On the contrary, young infants frequently have multiple deficiencies and so, particularly when they are exclusively breastfed, they develop hematological disease with anemia and (in the most severe cases) pancytopenia. As the developing central nervous system seems to be more sensitive to vitamin B12 deficiency than that of adults [17
], breastfed infants born to vegan mothers may experience substantial neurological damage with developmental delay, irritability, tremor and convulsions. Furthermore, these may persist and lead to long-term cognitive and developmental delay despite adequate therapy and the complete disapperance of hematological problems [18
As in our case, treated vitamin B12 and iron deficient infants tend to improve rapidly: hematological values quickly return to normal, and the neurological signs progressively decrease. However, in most of the severe cases described thus far [18
], some neurological problems may be permanent.

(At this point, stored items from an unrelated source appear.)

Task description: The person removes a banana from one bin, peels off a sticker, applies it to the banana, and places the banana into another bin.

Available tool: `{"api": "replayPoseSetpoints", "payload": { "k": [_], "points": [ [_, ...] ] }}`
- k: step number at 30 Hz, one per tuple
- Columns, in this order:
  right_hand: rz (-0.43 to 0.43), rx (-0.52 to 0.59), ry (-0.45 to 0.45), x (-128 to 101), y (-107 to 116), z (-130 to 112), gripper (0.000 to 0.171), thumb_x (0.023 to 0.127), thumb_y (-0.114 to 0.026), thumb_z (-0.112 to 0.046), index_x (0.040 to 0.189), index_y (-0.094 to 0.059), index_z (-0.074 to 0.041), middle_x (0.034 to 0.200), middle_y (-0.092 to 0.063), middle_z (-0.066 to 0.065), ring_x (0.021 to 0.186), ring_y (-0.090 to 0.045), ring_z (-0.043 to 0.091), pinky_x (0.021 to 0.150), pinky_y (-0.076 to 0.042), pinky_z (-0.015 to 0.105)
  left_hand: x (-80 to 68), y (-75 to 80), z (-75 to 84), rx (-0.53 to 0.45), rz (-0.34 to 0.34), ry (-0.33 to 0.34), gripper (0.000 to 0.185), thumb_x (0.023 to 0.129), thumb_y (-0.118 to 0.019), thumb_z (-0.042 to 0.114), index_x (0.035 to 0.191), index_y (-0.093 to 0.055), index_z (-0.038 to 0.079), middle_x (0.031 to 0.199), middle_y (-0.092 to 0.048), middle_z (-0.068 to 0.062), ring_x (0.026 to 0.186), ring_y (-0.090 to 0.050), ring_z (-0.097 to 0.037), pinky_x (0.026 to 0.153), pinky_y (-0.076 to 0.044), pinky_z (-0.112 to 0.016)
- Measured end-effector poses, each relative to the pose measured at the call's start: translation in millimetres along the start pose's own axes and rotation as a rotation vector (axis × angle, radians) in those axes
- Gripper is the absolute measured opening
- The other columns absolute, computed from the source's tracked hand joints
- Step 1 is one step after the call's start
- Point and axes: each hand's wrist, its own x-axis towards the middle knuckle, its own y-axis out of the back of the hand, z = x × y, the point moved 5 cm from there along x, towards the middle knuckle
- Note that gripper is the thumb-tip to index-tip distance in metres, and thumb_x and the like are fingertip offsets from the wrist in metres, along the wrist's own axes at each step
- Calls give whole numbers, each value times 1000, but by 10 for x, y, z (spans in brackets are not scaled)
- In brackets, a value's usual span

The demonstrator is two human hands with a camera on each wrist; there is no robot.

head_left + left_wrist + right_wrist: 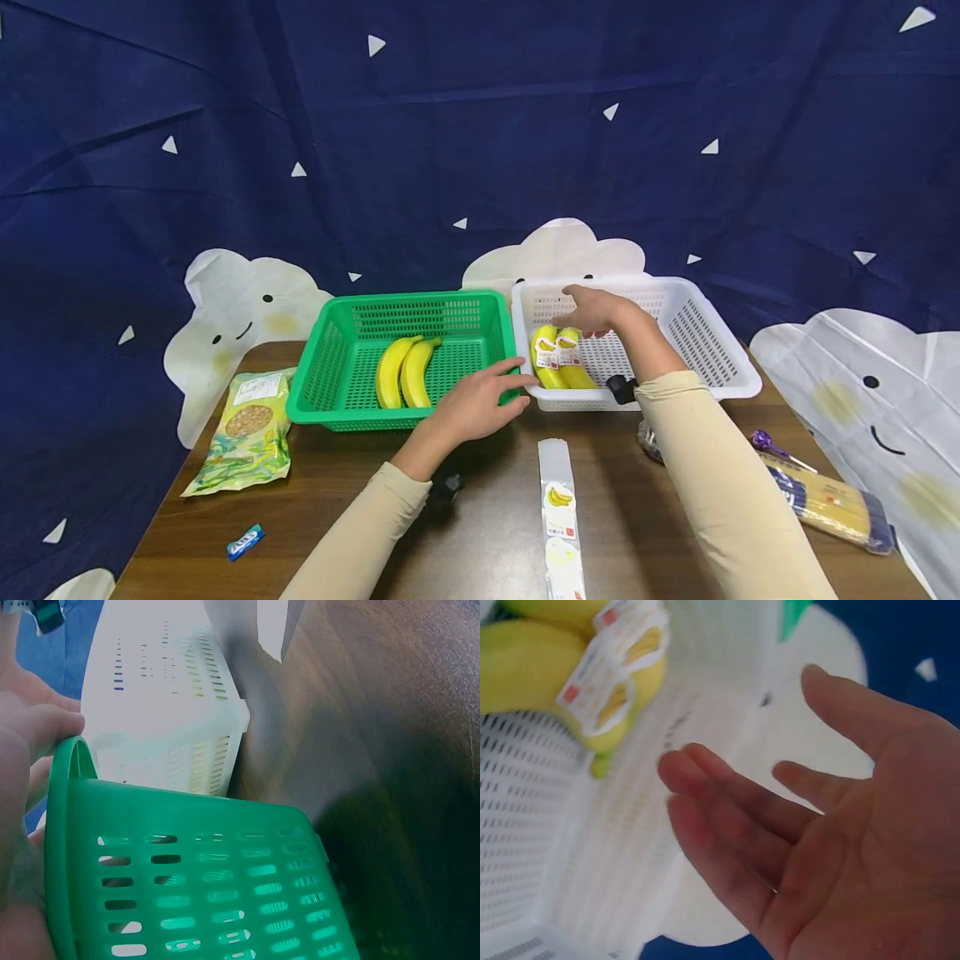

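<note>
Right now the labelled bananas [558, 360] are lying at the left end of the white basket [712, 367], and your right hand [596, 310] is hovering just above them with fingers spread, holding nothing. They're probably soft and easily bruised, so take them around the middle. Your left hand [480, 404] is resting with straight fingers on the green basket [330, 367] rim, beside two bare bananas [405, 371].

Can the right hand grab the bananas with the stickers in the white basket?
Probably yes. The right hand is open above the white basket, just beside the stickered bananas. The basket has no lid, and nothing lies between the fingers and the fruit.
</note>
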Motion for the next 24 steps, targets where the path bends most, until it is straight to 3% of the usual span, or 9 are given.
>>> {"api": "replayPoseSetpoints", "payload": {
  "k": [5,11,15,21,24],
  "points": [
    [216,-86,92,-185,-18,-122,67,93,-58,-38,147,-34,-5,125,-58,22,112,-56,38,89,-43,55,2,-18,-16,-4,-2,-3,37,97,-51,44,133,-58,35,149,-37,6,125,-49,-18,96,-44,-39],
    [414,-20,203,-396,-234,-131,49,93,-60,-34,134,-54,-9,109,-66,11,95,-64,28,78,-49,48,6,-5,-16,-10,4,-6,37,97,-52,42,133,-59,33,149,-38,6,123,-50,-18,94,-45,-39],
    [427,34,308,-456,-439,-97,39,93,-63,-29,124,-62,-6,106,-67,8,92,-64,24,76,-51,43,3,7,-15,-22,10,2,39,97,-53,42,134,-58,31,149,-38,6,124,-49,-18,95,-44,-39],
    [393,73,370,-472,-691,-39,21,91,-65,-26,103,-72,-9,94,-67,0,84,-62,17,71,-51,37,10,6,-20,-17,44,19,46,95,-54,44,137,-53,27,148,-39,5,125,-49,-18,97,-43,-39],
    [350,46,410,-466,-818,-22,20,93,-64,-28,102,-72,-12,90,-67,-4,81,-62,13,69,-51,34,7,7,-16,-11,50,30,46,95,-55,45,138,-52,28,148,-38,3,125,-48,-19,96,-43,-40]
  ]
}}
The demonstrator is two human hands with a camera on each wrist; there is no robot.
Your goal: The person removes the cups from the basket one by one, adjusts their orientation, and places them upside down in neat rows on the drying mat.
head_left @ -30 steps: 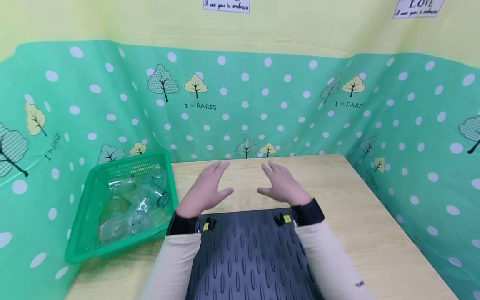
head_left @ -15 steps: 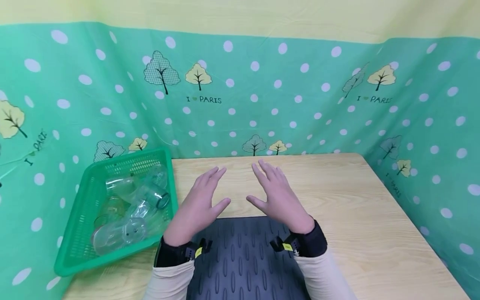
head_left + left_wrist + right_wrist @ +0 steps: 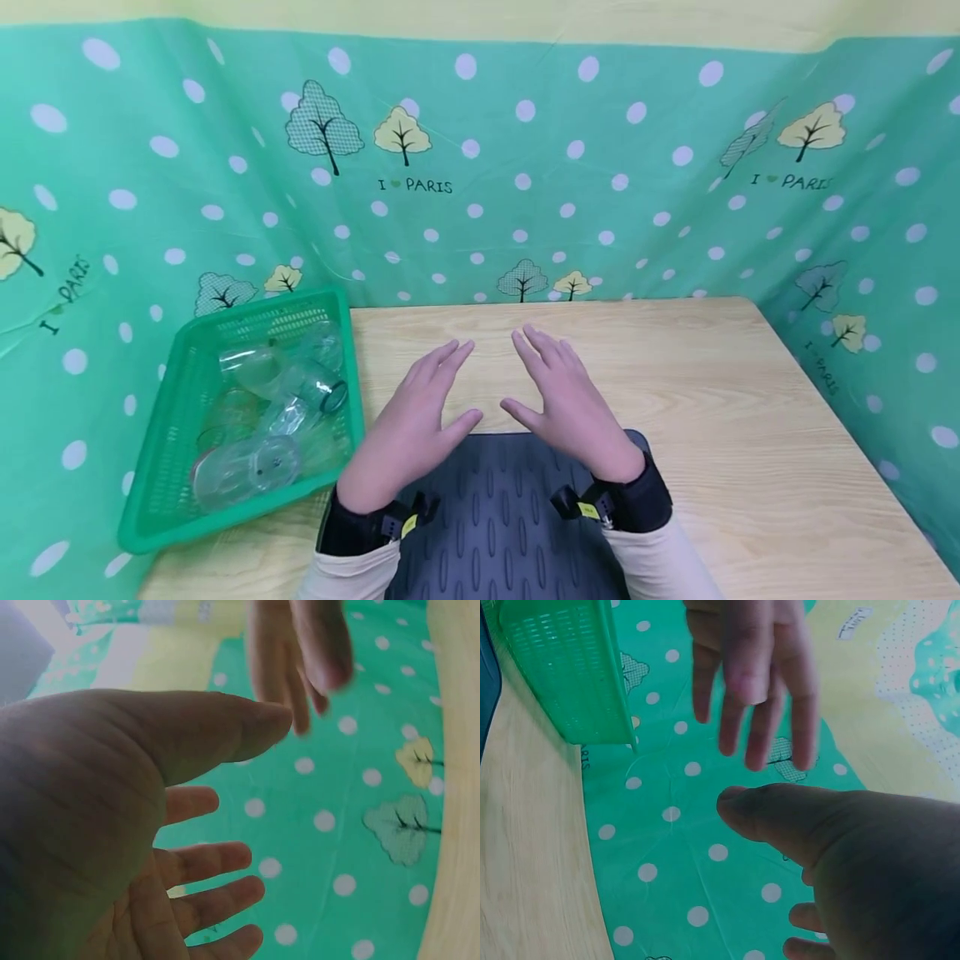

In conclusion, this case underlines the importance of adequate maternal vitamin B12 intake during pregnancy by means of supplementation which, in the case of vegans, should be significantly greater than that usually given. Moreover, the supplementation should be continued during lactation in order to avoid the development of signs of deficiency that may be associated with persistent neurological problems in infancy. This case also highlights the need to consider vitamin B12 deficiency in infants with severe anemia even if their hematological parameters do not indicate megaloblastic anemia because the concomitant presence of substantial iron deficiency may modify the characteristics of the anemia.